PROBLEM TO SOLVE:
For every line in the material, print that line exactly.

PROVIDED RECORDS:
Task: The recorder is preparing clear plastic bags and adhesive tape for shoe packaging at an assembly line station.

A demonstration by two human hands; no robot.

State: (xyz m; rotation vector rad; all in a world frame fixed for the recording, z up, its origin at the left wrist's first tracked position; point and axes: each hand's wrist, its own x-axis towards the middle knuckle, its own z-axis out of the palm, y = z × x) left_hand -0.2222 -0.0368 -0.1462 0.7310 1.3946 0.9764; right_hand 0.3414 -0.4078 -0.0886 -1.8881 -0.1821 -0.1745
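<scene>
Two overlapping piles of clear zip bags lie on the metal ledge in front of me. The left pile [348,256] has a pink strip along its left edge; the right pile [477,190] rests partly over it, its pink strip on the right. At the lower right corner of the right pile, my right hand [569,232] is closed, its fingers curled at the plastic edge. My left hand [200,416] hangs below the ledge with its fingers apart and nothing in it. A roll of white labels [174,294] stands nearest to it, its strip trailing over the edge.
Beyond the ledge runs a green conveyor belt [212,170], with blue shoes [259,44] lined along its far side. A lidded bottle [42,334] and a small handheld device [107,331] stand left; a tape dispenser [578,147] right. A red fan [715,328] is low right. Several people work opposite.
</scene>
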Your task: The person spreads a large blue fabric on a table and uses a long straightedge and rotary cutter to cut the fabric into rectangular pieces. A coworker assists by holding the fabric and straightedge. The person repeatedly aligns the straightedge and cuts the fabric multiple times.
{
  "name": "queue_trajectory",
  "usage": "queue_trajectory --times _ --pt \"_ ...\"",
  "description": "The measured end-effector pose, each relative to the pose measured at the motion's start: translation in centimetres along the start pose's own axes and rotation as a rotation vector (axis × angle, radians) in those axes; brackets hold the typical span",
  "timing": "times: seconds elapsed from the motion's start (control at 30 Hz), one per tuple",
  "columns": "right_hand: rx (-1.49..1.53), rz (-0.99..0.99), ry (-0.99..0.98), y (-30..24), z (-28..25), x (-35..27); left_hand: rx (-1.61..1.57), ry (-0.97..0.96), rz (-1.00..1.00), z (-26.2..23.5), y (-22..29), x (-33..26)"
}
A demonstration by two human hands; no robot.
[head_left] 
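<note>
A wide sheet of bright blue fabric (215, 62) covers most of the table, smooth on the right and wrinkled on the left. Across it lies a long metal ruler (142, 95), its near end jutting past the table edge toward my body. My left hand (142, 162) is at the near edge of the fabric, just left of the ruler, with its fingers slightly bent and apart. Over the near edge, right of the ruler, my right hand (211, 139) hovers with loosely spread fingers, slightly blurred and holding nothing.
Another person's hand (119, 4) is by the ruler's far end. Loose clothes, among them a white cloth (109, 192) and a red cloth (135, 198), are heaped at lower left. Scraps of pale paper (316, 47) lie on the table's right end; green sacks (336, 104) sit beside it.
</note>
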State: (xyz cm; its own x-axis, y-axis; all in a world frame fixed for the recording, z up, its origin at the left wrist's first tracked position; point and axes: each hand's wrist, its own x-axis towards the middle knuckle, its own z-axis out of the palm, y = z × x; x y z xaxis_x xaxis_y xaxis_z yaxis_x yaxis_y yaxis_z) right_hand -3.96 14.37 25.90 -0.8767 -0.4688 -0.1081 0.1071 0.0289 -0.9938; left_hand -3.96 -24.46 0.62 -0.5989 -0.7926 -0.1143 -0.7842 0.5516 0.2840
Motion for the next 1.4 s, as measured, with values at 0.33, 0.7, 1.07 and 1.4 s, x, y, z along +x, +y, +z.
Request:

ANSWER SECTION:
Task: The recorder is preparing clear plastic bags and adhesive tape for shoe packaging at an assembly line station.

A demonstration by two human hands; no robot.

State: (xyz m; rotation vector rad; all in a world frame fixed for the recording, z up, its origin at the left wrist's first tracked position; point and axes: each hand's wrist, its own x-axis towards the middle knuckle, its own z-axis out of the palm, y = z × x) left_hand -0.2222 -0.0368 -0.1462 0.7310 1.3946 0.9764; right_hand 0.3414 -0.4078 -0.0886 -1.8881 -0.1821 -0.1745
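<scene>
Two overlapping piles of clear zip bags lie on the metal ledge in front of me. The left pile [348,256] has a pink strip along its left edge; the right pile [477,190] rests partly over it, its pink strip on the right. At the lower right corner of the right pile, my right hand [569,232] is closed, its fingers curled at the plastic edge. My left hand [200,416] hangs below the ledge with its fingers apart and nothing in it. A roll of white labels [174,294] stands nearest to it, its strip trailing over the edge.
Beyond the ledge runs a green conveyor belt [212,170], with blue shoes [259,44] lined along its far side. A lidded bottle [42,334] and a small handheld device [107,331] stand left; a tape dispenser [578,147] right. A red fan [715,328] is low right. Several people work opposite.
</scene>
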Your task: The person spreads a large blue fabric on a table and uses a long straightedge and rotary cutter to cut the fabric into rectangular pieces. A coworker assists by holding the fabric and straightedge. The person repeatedly aligns the straightedge and cuts the fabric multiple times.
{
  "name": "queue_trajectory",
  "usage": "queue_trajectory --times _ --pt \"_ ...\"",
  "description": "The measured end-effector pose, each relative to the pose measured at the motion's start: translation in centimetres along the start pose's own axes and rotation as a rotation vector (axis × angle, radians) in those axes; brackets hold the typical span",
  "timing": "times: seconds elapsed from the motion's start (control at 30 Hz), one per tuple",
  "columns": "right_hand: rx (-1.49..1.53), rz (-0.99..0.99), ry (-0.99..0.98), y (-30..24), z (-28..25), x (-35..27); left_hand: rx (-1.61..1.57), ry (-0.97..0.96), rz (-1.00..1.00), z (-26.2..23.5), y (-22..29), x (-33..26)"
}
A demonstration by two human hands; no robot.
[head_left] 
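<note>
A wide sheet of bright blue fabric (215, 62) covers most of the table, smooth on the right and wrinkled on the left. Across it lies a long metal ruler (142, 95), its near end jutting past the table edge toward my body. My left hand (142, 162) is at the near edge of the fabric, just left of the ruler, with its fingers slightly bent and apart. Over the near edge, right of the ruler, my right hand (211, 139) hovers with loosely spread fingers, slightly blurred and holding nothing.
Another person's hand (119, 4) is by the ruler's far end. Loose clothes, among them a white cloth (109, 192) and a red cloth (135, 198), are heaped at lower left. Scraps of pale paper (316, 47) lie on the table's right end; green sacks (336, 104) sit beside it.
</note>
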State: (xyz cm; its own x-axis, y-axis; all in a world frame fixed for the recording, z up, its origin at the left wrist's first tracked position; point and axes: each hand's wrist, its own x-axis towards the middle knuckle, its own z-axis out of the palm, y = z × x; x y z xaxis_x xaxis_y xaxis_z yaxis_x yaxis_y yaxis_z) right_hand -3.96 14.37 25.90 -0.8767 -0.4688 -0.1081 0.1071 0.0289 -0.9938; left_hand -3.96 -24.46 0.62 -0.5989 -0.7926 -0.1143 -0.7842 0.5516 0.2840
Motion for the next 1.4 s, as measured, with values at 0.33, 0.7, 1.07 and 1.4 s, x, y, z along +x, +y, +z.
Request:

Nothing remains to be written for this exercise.